Horrors of Spider Island and the Sex-Horror Genre
Horrors of Spider Island started its life in 1960 as Ein Toter Hing im Netz, which means roughly “a dead man hung in a web.” It was written and directed by Fritz Böttger. He was trained as a dancer, and had a modestly successful career in front of the camera until 1950. At that point, he changed to writing, wracking up writing credits on 48 movies and television shows. He also dabbled in directing, and Horrors of Spider Island was the last of his three attempts. His first two outings were more serious. He went out with bang. In many ways, Horrors of Spider Island is the ultimate exploitation film.
The story starts in what is supposed to be New York, but some of the stock footage looks awfully like southern California. Suave Egyptian actor Alexander D’Arcy plays Gary who, along with his assistant Georgia (Helga Franck), is going to take an all-woman dance company on tour, starting in Singapore.

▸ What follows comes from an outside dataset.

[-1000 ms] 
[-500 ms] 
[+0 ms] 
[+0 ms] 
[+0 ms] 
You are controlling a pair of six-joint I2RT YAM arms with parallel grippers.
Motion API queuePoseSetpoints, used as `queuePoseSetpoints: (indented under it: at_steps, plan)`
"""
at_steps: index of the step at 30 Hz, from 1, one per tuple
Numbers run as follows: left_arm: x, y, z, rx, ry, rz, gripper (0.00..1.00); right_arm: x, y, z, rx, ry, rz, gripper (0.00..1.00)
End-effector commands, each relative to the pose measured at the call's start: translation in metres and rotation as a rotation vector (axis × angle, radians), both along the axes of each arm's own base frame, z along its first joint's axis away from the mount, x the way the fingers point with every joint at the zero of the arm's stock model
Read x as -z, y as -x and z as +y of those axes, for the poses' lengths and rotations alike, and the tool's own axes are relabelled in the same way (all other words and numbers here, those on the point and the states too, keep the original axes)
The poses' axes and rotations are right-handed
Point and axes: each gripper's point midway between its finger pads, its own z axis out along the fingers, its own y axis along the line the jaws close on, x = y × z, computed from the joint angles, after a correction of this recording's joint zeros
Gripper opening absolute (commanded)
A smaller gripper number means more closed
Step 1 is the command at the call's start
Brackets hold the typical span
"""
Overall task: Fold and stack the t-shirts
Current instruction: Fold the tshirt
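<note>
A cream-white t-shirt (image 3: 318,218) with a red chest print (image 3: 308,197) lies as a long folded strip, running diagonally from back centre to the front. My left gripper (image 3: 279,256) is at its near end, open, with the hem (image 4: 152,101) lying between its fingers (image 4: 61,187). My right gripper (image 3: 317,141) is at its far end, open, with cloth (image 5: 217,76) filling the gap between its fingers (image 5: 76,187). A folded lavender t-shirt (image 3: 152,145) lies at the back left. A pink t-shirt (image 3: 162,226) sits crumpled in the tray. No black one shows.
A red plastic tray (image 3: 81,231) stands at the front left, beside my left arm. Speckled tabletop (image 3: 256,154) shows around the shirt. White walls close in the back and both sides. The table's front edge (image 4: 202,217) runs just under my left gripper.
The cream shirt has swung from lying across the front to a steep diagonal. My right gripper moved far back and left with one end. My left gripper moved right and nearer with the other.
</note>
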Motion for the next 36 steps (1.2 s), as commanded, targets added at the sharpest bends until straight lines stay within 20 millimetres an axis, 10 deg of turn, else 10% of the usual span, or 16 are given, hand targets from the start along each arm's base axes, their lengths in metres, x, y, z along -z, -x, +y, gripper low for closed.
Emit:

The first 10 minutes of the film is taken up with the auditions, which mostly involve showing off the bodies of the young ladies.
Before we know it, the troupe is on an airplane, and through a combination of stock footage and a man alone in a room with a radio, the plane crashes. Shockingly, everyone dies except for Gary, Georgia, and the dancers. After four days in a raft, they spot the island in the title. Soon everyone jumps in the water, and if that isn’t enough for the lecher inside you, they find a waterfall. Once we’ve had enough pleasure watching the women get wet, the group sets off into the interior of the island (also known as Yugoslavia).

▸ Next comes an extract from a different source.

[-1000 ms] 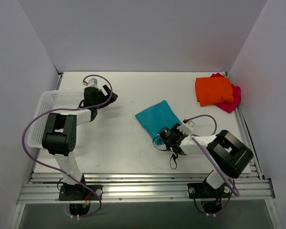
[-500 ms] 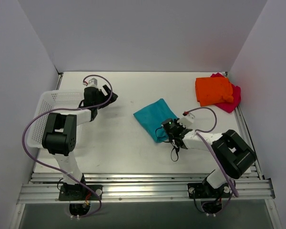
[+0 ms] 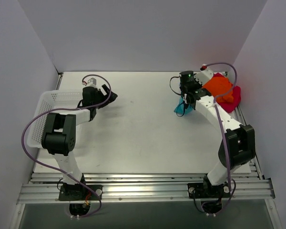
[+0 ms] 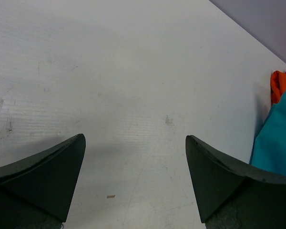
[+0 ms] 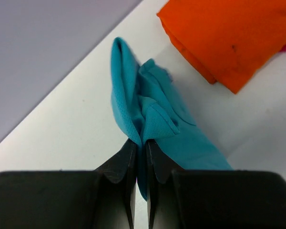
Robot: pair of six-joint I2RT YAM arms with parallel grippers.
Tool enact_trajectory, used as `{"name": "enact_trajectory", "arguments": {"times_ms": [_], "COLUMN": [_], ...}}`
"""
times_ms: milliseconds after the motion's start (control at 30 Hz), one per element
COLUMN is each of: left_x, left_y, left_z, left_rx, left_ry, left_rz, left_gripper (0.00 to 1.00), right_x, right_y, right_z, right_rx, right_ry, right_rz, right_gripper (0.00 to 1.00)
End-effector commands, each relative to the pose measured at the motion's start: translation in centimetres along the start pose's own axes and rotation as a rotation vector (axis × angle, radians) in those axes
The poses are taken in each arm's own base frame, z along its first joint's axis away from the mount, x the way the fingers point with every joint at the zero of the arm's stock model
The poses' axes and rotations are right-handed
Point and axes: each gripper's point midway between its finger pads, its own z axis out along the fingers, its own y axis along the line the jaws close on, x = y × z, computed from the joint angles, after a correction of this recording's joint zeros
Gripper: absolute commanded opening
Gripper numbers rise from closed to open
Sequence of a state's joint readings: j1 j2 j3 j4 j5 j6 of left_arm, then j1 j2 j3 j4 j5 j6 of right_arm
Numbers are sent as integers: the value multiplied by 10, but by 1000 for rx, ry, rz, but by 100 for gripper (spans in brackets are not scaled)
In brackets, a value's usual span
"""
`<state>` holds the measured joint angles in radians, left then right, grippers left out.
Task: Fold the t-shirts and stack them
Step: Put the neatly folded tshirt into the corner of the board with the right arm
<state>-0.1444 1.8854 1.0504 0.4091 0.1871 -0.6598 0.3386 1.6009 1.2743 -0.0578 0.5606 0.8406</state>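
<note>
Three t-shirts are in view, all toward the upper right of the overhead frame.

1. Teal shirt (image 5: 152, 114): bunched and pinched in the right gripper (image 5: 139, 143). The wrist view shows both fingers pressed together on a fold of the cloth, which rises in creased layers beyond the tips. Overhead, only a small teal patch shows under the gripper, just left of the orange shirt. Whether its lower end touches the table (image 3: 133, 133) cannot be told.

2. Orange shirt (image 3: 217, 88): folded, lying in the upper right corner of the overhead frame on top of the magenta shirt. In the right wrist view it fills the upper right, with a folded edge facing the teal cloth and a strip of bare table between the two.

3. Magenta shirt (image 3: 233, 98): under the orange one, showing only along that shirt's right and lower edges, close to the right wall.

Right arm: stretched up the right side of the overhead frame, from its base at the bottom to the gripper beside the stack.

Left gripper (image 4: 133, 140): fingers spread wide with nothing between them, only bare table below. It sits in the upper left of the overhead frame, beside the upper right corner of the white mesh basket (image 3: 43, 112). Its wrist view catches teal and orange cloth at the far right edge.
</note>
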Motion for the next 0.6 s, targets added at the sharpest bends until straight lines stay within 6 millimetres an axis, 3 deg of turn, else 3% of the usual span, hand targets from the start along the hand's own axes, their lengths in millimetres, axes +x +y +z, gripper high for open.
{"name": "enact_trajectory", "arguments": {"times_ms": [0, 33, 67, 100, 267, 367, 400, 433, 467, 500, 533, 567], "left_x": [-19, -20, -22, -22, -26, -28, -29, -29, -30, -31, -32, -32], "left_y": [-12, -13, -12, -10, -9, -9, -9, -8, -9, -9, -8, -8], "left_z": [-3, -4, -6, -7, -11, -12, -13, -13, -13, -14, -14, -13], "left_rx": [62, 64, 63, 62, 65, 65, 65, 65, 66, 66, 62, 63], "left_ry": [-48, -48, -53, -56, -66, -71, -74, -73, -75, -77, -79, -78], "left_rz": [-1, -1, -2, -3, -9, -8, -8, -10, -8, -8, -8, -7], "left_gripper": [95, 95, 95, 95, 95, 95, 95, 95, 95, 95, 95, 95], "right_x": [-9, -13, -31, -24, -26, -22, -9, -23, -26, -15, -36, -39], "right_y": [20, 24, 36, 38, 58, 80, 83, 102, 108, 109, 128, 136], "right_z": [6, 10, 13, 24, 58, 79, 93, 96, 101, 114, 112, 112], "right_rx": [-6, -4, -19, -11, -32, -71, -76, -132, -149, -147, -193, -214], "right_ry": [7, 0, -25, -4, 6, 17, 41, 36, 40, 64, 31, 29], "right_rz": [-83, -97, -74, -95, -113, -130, -153, -127, -120, -135, -115, -115], "right_gripper": [0, 0, 0, 0, 0, 0, 0, 0, 0, 0, 0, 0]}}
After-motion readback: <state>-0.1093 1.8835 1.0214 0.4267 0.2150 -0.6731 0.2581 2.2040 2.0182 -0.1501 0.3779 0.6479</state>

The group is surprised to find a cabin, but when they go inside, they find an enormous spider web, with a dead old man trapped in it. The six dancers run away, but Gary and Georgia stick around, disposing of the man and web. They also go through the old man’s diary and find that he had discovered Uranium. And then, everyone pretty much forgets that there is a giant spider on the island, although we do get a short look at it after the huddled dancers leave their hiding place.
If you had to pick a group to be stranded on an island with, this would be low on the list. It’s kind of like Gary, Georgia, and their six teenage daughters. There is much petty arguing. And after Georgia catches Gary making out with the most aggressive of the dancers, he runs into the jungle to get his head together. Unfortunately, he is bitten by the spider. Even though he kills the spider, he is still turned into a kind of deformed human-spider thing: Monster Gary.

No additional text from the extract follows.